The latest generation of bakkies have really begun to move into the leisure and premium markets, so Ford has had to raise its game in the segment. The 2019 Ford Ranger has been subjected to an in-depth overhaul and while changes on the outside appear minimal, we can assure you there is a lot of new goodness under its sheet metal.


Ford's new 2.0-litre bi-turbo unit is fitted to a 10-speed gearbox.

There are 2 new engines offered in the Ford Ranger, although the outgoing engines are still for sale. The new-gen 2.0-litre 4-cylinder turbodiesel engines are available in 2 flavours; single turbo and bi-turbo, and both are assembled in South Africa at Ford's plant in Port Elizabeth. The single turbo option offers up 132 kW and 430 Nm, with the bigger bi-turbo setup delivering 157 kW and 500 Nm. The latter engine is available only in the Wildtrak and the soon-to-be-launched Ranger Raptor. We have experienced both powerplants at the vehicle's local launch and have come away impressed with the power delivery and refinement. Both engines are also surprisingly quiet and fuel efficient.


The new Ford Ranger 10-speed automatic gearbox, with 10 low-range gears as well in 4x4 offerings.
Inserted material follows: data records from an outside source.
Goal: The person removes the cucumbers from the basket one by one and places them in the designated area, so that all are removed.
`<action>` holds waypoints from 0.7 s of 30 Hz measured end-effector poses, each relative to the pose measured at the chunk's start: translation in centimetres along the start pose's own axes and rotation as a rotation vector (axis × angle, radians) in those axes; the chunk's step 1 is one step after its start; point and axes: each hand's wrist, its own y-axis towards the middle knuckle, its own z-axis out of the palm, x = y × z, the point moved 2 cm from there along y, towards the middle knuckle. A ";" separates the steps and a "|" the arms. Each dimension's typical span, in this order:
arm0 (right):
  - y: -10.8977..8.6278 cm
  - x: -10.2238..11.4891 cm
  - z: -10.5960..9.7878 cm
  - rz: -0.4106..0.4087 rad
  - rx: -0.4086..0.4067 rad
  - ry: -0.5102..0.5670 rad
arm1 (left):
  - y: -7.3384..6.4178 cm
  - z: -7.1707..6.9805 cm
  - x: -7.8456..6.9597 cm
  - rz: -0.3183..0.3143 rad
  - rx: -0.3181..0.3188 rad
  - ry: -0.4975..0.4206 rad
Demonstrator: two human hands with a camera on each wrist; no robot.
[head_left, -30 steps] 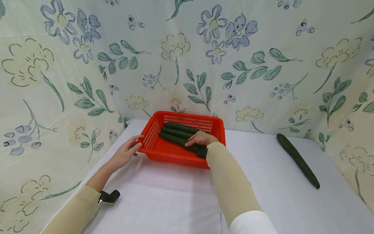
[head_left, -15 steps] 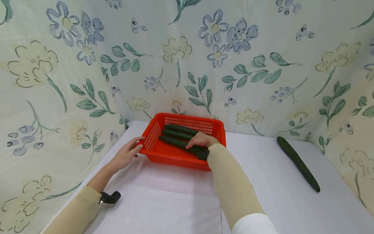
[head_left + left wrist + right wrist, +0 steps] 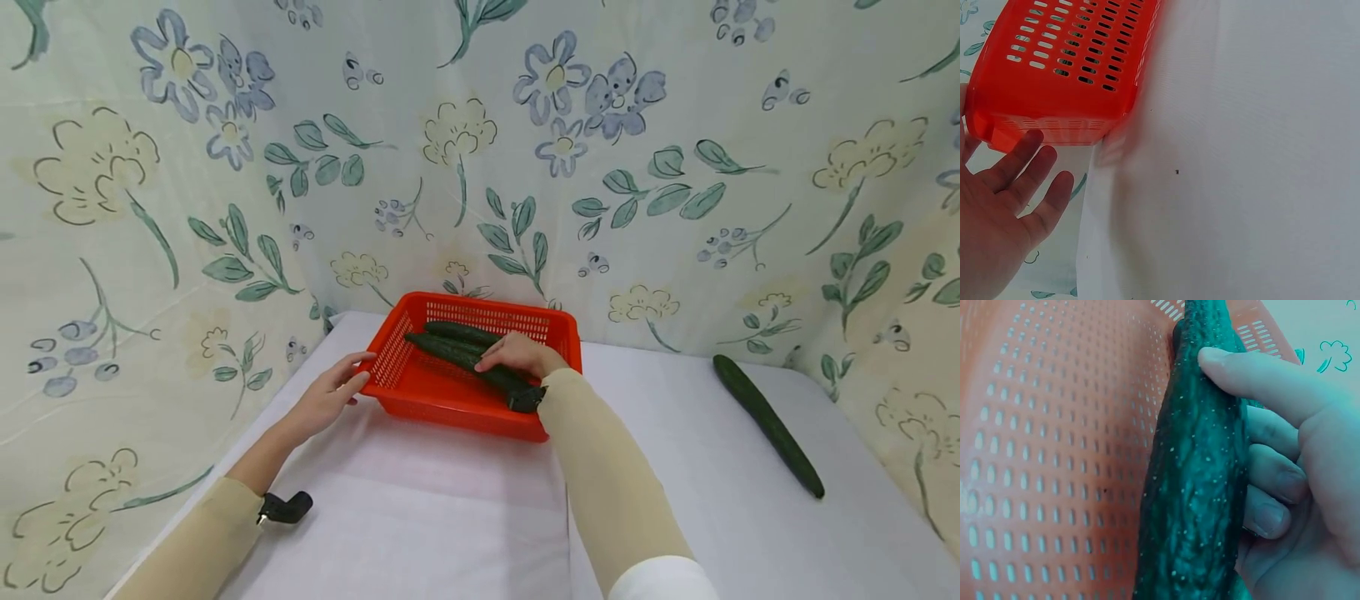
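In the head view my right hand (image 3: 521,354) holds a dark green cucumber (image 3: 442,350) over the red plastic basket (image 3: 442,421). The right wrist view shows the thumb along the bumpy cucumber (image 3: 1191,481) and the other fingers curled round its far side. Behind it in the basket lie two more cucumbers, the rear one (image 3: 465,331) showing best and the other mostly covered. My left hand (image 3: 330,392) holds the basket's left rim near the front corner with thumb and forefinger. In the left wrist view its other fingers (image 3: 1054,200) spread loosely below the basket's perforated wall (image 3: 1054,81).
One more cucumber (image 3: 768,425) lies at a slant on the white-covered table (image 3: 435,517), well to the right of the basket. A flower-printed cloth (image 3: 450,167) hangs close behind the basket and along both sides.
The front cucumber has risen in my right hand and now overlaps the one behind it. My left hand stays at the basket rim. The head view has tilted slightly.
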 end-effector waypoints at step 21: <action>-1.4 2.2 -3.7 -0.070 -0.105 0.067 | -0.1 0.1 0.0 -0.008 -0.013 0.010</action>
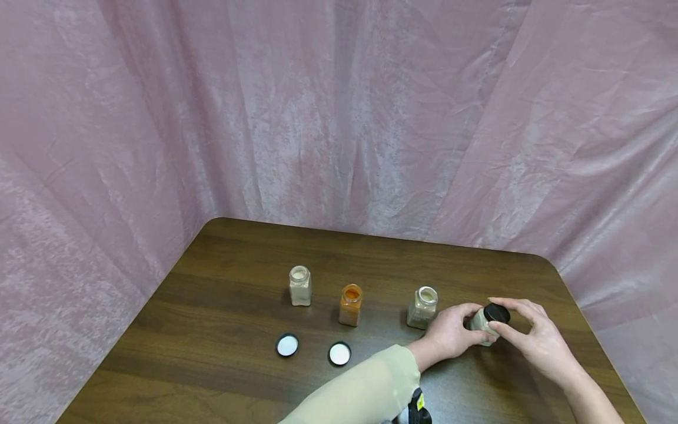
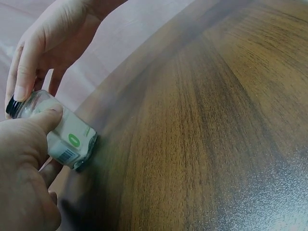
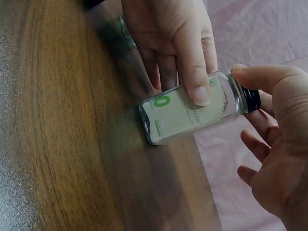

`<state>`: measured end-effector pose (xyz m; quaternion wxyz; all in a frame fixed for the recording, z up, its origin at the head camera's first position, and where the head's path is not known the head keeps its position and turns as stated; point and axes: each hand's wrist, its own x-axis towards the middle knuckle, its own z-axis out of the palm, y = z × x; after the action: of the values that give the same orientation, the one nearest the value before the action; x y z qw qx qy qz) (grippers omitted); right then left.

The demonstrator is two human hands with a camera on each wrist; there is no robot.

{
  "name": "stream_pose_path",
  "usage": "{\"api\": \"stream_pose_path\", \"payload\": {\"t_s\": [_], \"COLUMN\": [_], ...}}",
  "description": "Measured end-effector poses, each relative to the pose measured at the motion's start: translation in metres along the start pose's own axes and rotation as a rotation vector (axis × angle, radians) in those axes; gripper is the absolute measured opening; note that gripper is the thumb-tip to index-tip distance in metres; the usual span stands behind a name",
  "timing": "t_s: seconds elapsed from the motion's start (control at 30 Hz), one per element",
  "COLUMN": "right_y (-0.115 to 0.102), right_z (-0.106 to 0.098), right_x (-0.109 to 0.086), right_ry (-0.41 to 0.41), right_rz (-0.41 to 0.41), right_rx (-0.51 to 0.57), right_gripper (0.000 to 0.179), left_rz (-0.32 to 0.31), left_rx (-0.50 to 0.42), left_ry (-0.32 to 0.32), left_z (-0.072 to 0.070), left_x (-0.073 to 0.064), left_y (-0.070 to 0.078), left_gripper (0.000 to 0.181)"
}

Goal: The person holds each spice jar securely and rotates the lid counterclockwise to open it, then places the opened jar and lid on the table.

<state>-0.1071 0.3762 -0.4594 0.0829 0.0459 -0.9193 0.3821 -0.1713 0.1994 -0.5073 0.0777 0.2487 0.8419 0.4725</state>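
At the right of the table, a glass spice jar (image 3: 185, 113) of pale powder, with green print, stands under a black lid (image 1: 497, 313). My left hand (image 1: 452, 333) grips the jar's body, thumb across its side in the left wrist view. The fingers and thumb of my right hand (image 1: 540, 341) pinch the lid at its rim. Just left of my left hand stands an uncapped jar of pale contents (image 1: 422, 309). Further left are an uncapped jar of orange powder (image 1: 350, 306) and an uncapped jar of cream powder (image 1: 300, 287).
Two black-rimmed lids lie with white insides up on the wooden table (image 1: 212, 330): a left lid (image 1: 287, 345) and a right lid (image 1: 339, 354). Pink curtains (image 1: 339, 118) hang behind and beside the table. A black strap with a yellow tag (image 1: 419, 403) shows near my left sleeve.
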Motion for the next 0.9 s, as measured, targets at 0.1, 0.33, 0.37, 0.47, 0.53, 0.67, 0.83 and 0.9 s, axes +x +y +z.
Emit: {"api": "stream_pose_path", "payload": {"t_s": [0.1,0.33,0.37,0.47,0.53,0.67,0.83,0.9], "right_y": [-0.0002,-0.0029,-0.0030,-0.0028,-0.0033,-0.0052,-0.0079,-0.0087], "right_z": [-0.0006,-0.0021,-0.0020,-0.0015,-0.0013,-0.0010,-0.0007,-0.0009], "right_x": [0.0000,-0.0005,-0.0005,-0.0003,-0.0004,-0.0006,-0.0002,-0.0003], "right_ry": [-0.015,-0.034,-0.036,-0.047,-0.053,-0.049,-0.001,0.021], "right_rz": [-0.014,-0.026,-0.024,-0.017,-0.010,0.000,0.024,0.032], "right_rx": [0.010,-0.015,-0.017,-0.023,-0.012,0.023,0.023,0.016], "right_gripper": [0.044,0.048,0.049,0.051,0.054,0.063,0.072,0.073], "left_rz": [0.000,0.002,0.003,0.008,0.013,0.014,-0.001,-0.004], "left_rx": [0.005,0.022,0.020,0.012,0.011,0.010,0.022,0.022], "left_ry": [-0.001,-0.003,-0.005,-0.009,-0.011,-0.008,0.004,0.006], "left_z": [-0.0003,0.0011,0.0009,0.0001,-0.0001,-0.0001,0.0004,0.0005], "left_x": [0.0003,0.0012,0.0011,0.0010,0.0008,0.0006,0.0001,0.0000], "left_y": [-0.0005,-0.0002,-0.0001,-0.0004,-0.0004,-0.0004,0.0006,0.0007], "left_gripper": [0.042,0.040,0.040,0.039,0.039,0.042,0.045,0.046]}}
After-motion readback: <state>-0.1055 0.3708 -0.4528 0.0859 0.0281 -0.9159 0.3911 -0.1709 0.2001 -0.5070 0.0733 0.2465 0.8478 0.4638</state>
Joining the new engines is an all-new 10-speed automatic gearbox. This 10-speed transmission will also be available in the soon-to-be-launched updated Ford Mustang and it currently does duty overseas in the popular Ford F-150 pickup. You'd think a 10-speed automatic gearbox would battle to correctly find the right ratio, but amazingly the software and what Ford calls 'real-time adaptive shift-scheduling' ensures the Ranger is always in the most appropriate gear for performance and efficiency. Another benefit of having the additional ratios is the engine doesn't have to work as hard, resulting in a slight improvement in fuel economy.


With a tweak to the suspension, the Ford Ranger is claimed to ride better

One of the annoying features of bakkie ownership is the ride quality. Typically, body-on-frame assembly doesn't make for the smoothest ride and unless you're willing to put some weight on the rear axle, the ride quality will always be a bit jiggly. Ford claims to have solved some of the ride issues by tweaking the suspension. The front anti-roll bar has been repositioned aft of the axle which improves roll control and in turn decreases the front spring rates. Does it work? Yes, to an extent, as the ride feels a bit more poised and less wallowing. Ford has also changed the damper rates and the standard tyre pressure has changed from 2.4 bar to 2.1 bar.

Safety Features

The Ford Ranger is one of the better-equipped bakkies on the market when it comes to safety features.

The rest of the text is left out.